We now know that after the mandate in the last cited case went down, the trial court again denied petitioner’s motion to vacate the sentences entered against him on December 3, 1958, this time on the ground that petitioner was not then serving these sentences, but was in fact serving the sentenc*467es entered by the same court on January 9, 1963.

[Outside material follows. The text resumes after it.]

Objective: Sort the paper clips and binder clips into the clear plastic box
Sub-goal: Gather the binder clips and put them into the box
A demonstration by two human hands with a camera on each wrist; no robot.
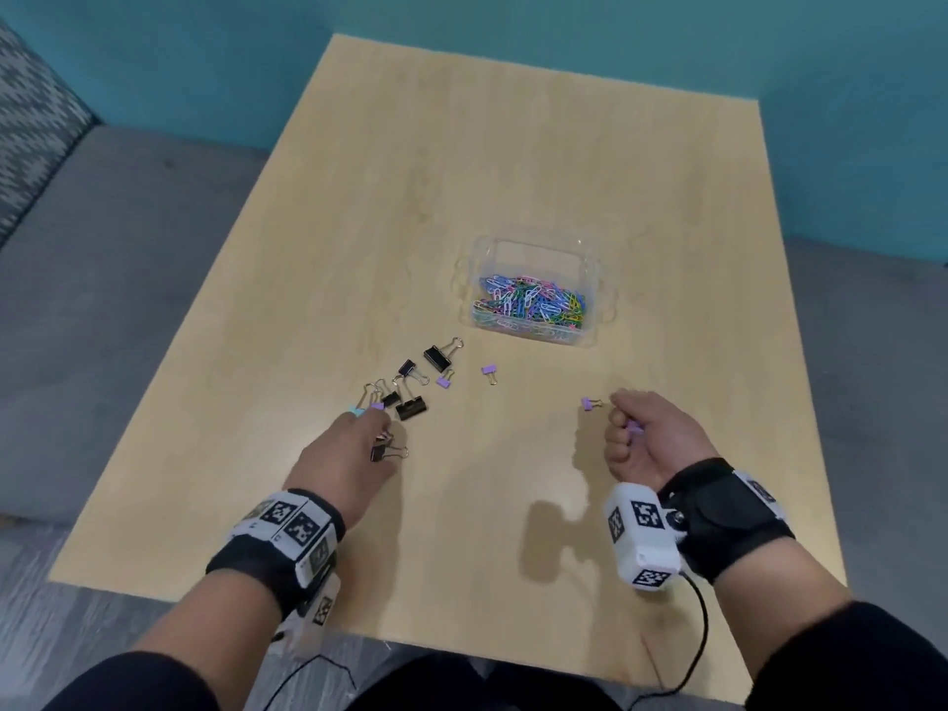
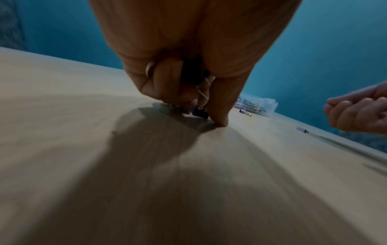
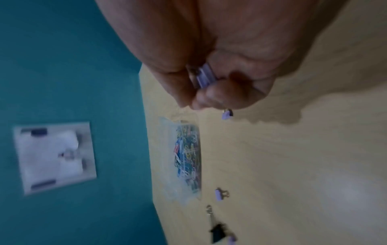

This curious circumstance, in which petitioner was serving the later sentences rather than those earlier imposed, is now easily explained and understood. On March 14, 1961, petitioner was released on parole from the sentences imposed on December 3, 1958. While on parole, petitioner committed the crimes for which he received the eleven judgments and sentences entered on January 9, 1963. Following these later convictions his parole from the first convictions was revoked “effective upon expiration of” the sentences awarded on January 9, 1963. The revocation of parole to become effective at a future date has been recognized by this court in Thomas v. Cochran, Fla.1961, 133 So.2d 74. Under this arrangement, the petitioner must serve the later sentences before he commences to serve the unsatisfied remainder of the earlier ones.
Under the rule adopted in our Revised Opinion in this cause, the petitioner is entitled to attack the judgments and sentences entered on December 3, 1958, as well as those entered on January 9, 1963. The earlier sentences were entered by the same court as those now being served and are to be served consecutively to them. If he were to prevail in his attack on all these sentences he would be entitled to release, subject to retrial if such be ordered by the trial court.
The effect of this opinion on rehearing, taken together with our Revised Opinion earlier entered is that the petitioner may, by motions to vacate under Criminal Procedure Rule No. 1, F.S.A. ch. 924 Appendix attack the six judgments and sentences entered on December 3, 1958, as well as all those entered on January 9, 1963 which remain unsatisfied. Because the petitioner may receive any relief to which he is entitled by such a motion we also decline to issue the writ of habeas corpus as to the judgments entered on December 3, 1958. This is, of course, without prejudice to petitioner’s right to attack such judgments by motion to vacate.
It is so ordered.
THORNAL, C. J., and THOMAS, CALDWELL and ERVIN, JJ., concur.